Note: you might experience some problems if you try to access the same camera from both tabs. In my test, I’ve used two devices while testing on my machine (a built-in laptop camera and a USB webcam).
The signaling server is used by WebRTC applications to exchange information
required to create a direct connection between peers. You can choose any technology
you want for this. This example uses websockets (python-socketio
on backend
and socket.io-client
on frontent).
The TURN server is required if you want to use this example over a public network. The process is described further in this post. For local network testing you will not need it.
Signaling
The signaling server is written in Python3 and looks like this:
from aiohttp import web
import socketio
ROOM = 'room'
sio = socketio.AsyncServer(cors_allowed_origins='*')
app = web.Application()
sio.attach(app)
@sio.event
async def connect(sid, environ):
print('Connected', sid)
await sio.emit('ready', room=ROOM, skip_sid=sid)
sio.enter_room(sid, ROOM)
@sio.event
def disconnect(sid):
sio.leave_room(sid, ROOM)
print('Disconnected', sid)
@sio.event
async def data(sid, data):
print('Message from {}: {}'.format(sid, data))
await sio.emit('data', data, room=ROOM, skip_sid=sid)
if __name__ == '__main__':
web.run_app(app, port=9999)
Every client joins the same room. Before entering the room, a ready
event
is sent to all clients currently in the room. That means that the first
websocket connection will not get any message (the room is empty), but when the
second connection is established, the first one will receive a ready
event,
signaling that there are at least two clients in the room and the WebRTC connection
can start. Other than that, this server will forward any data (data
event)
that is sent by one websocket to the other one.
Setup is quite simple:
cd signaling
pip install aiohttp python-socketio
python server.py
This will start the signaling server at localhost:9999
.
WebRTC
The simplified process of using WebRTC in this example looks like this:
- both clients obtain their local media streams
- once the stream is obtained, each client connects to the signaling server
- once the second client connects, the first one receives a
ready
event, which means that the WebRTC connection can be negotiated - the first client creates a RTCPeerConnection object and sends an offer to the second client
- the second client receives the offer, creates a RTCPeerConnection object, and sends an answer
- more information is also exchanged, like ICE candidates
- once the connection is negotiated, a callback for receiving a remote stream is called,
and that stream is used as a source of the
video
element.
If you want to run this example on localhost, signaling server and the web
application is all you need. The main part of the HTML file is a single
video
element (which source is going to be set later by the script):
<!DOCTYPE html>
<html lang="en">
<head>
<meta charset="UTF-8">
<title>WebRTC working example</title>
</head>
<body>
<video id="remoteStream" autoplay playsinline></video>
<script src="socket.io.js"></script>
<script src="main.js"></script>
</body>
</html>
JavaScript part is a bit more complicated, and I’ll explain it step by step. First, there are the config variables:
// Config variables
const SIGNALING_SERVER_URL = 'http://localhost:9999';
const PC_CONFIG = {};
For localhost PC_CONFIG
can stay empty, and SIGNALING_SERVER_URL
should
point to the signaling server you’ve started in the previous step.

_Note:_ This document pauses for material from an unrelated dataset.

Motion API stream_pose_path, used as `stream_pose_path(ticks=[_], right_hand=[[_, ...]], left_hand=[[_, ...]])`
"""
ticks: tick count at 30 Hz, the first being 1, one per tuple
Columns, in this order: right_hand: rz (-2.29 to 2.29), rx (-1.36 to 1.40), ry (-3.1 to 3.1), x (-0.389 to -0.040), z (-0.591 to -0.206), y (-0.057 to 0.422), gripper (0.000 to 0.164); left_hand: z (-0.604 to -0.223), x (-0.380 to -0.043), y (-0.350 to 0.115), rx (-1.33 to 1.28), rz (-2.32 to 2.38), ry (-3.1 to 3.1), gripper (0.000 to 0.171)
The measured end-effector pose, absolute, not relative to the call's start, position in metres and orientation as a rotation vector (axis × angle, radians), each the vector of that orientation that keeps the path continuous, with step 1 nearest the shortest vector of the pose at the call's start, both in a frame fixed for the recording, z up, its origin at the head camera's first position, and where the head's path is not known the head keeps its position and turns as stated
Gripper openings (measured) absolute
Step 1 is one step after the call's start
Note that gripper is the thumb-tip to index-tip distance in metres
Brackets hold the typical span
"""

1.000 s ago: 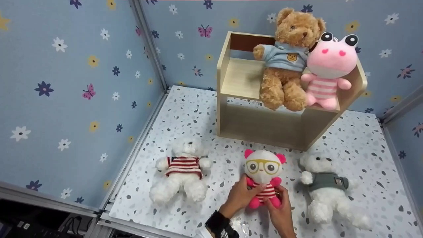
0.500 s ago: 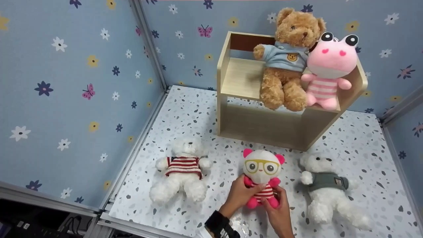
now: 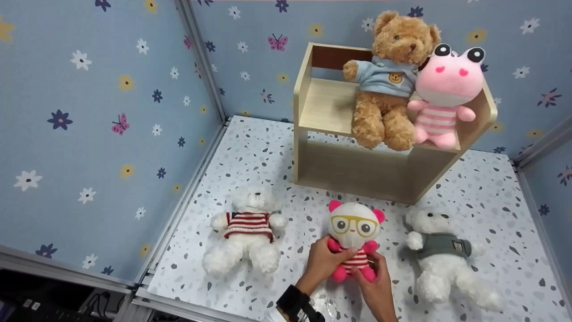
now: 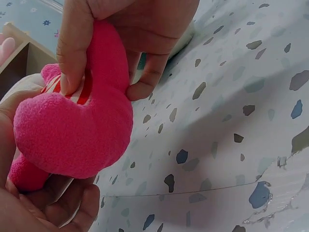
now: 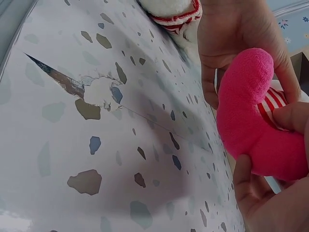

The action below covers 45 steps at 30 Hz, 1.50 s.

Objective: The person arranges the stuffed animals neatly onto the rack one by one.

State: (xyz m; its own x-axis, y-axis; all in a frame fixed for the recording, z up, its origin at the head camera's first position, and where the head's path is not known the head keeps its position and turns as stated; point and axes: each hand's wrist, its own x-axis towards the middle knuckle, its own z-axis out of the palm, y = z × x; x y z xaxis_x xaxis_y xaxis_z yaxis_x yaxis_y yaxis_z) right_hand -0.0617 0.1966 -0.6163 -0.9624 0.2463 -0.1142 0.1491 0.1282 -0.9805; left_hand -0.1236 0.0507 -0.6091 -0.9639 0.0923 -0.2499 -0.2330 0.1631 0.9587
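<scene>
Both hands hold a pink-and-white plush bear (image 3: 355,227) with yellow glasses and a red-striped body. It faces up, low in the middle of the head view. My left hand (image 3: 322,261) grips its left-side arm and body, thumb across the belly. My right hand (image 3: 379,282) grips the lower body and leg from the other side, its thumb on the front. In the left wrist view the plush bear's pink legs (image 4: 77,137) fill the space between the hands. The right wrist view shows the same pink bottom (image 5: 246,130), with fingers of both hands around it.
A wooden shelf (image 3: 357,192) stands behind, bearing a brown teddy bear (image 3: 393,80) and a pink frog plush (image 3: 449,85). White bears lie either side: one in a striped sweater (image 3: 248,226), one in a green shirt (image 3: 440,246). The speckled tabletop (image 3: 192,250) has a torn patch near the front.
The held plush bear has shifted very slightly left with both hands. The grip looks the same, and the other toys have not moved.
</scene>
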Motion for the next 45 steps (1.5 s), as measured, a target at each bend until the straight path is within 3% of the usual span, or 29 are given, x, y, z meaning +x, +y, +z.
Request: stream_pose_path(ticks=[17,45], right_hand=[[1.990,-0.446,-2.362,-0.063,-0.612,0.195,0.064],[2.018,-0.379,-2.381,-0.062,-0.611,0.192,0.054]], left_hand=[[-0.606,-0.124,0.047,-0.171,1.877,2.234,0.040],[-0.601,-0.129,0.038,-0.165,1.881,2.364,0.044]])
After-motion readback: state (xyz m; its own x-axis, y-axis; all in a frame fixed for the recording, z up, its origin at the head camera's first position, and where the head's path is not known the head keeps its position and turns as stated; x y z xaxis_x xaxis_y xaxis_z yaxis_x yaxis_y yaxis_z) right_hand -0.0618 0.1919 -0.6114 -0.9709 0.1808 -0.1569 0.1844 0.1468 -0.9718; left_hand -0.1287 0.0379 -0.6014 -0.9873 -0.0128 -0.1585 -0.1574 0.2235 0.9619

Next, we have the signaling methods:
let socket = io(SIGNALING_SERVER_URL, { autoConnect: false });
socket.on('data', (data) => {
console.log('Data received: ',data);
handleSignalingData(data);
});
socket.on('ready', () => {
console.log('Ready');
createPeerConnection();
sendOffer();
});
let sendData = (data) => {
socket.emit('data', data);
};
In this example, we want to connect to the signaling server only after we obtain
the local media stream, so we need to set { autoConnect: false }
. Other than
that, we have a sendData
method that emits a data
event, and we react to
the data
event by handling the incoming information appropriately (more about
it later). Also, receiving a ready
event means that both clients have obtained
their local media streams and have connected to the signaling server, so we can
create a connection on our side and negotiate an offer with the remote side.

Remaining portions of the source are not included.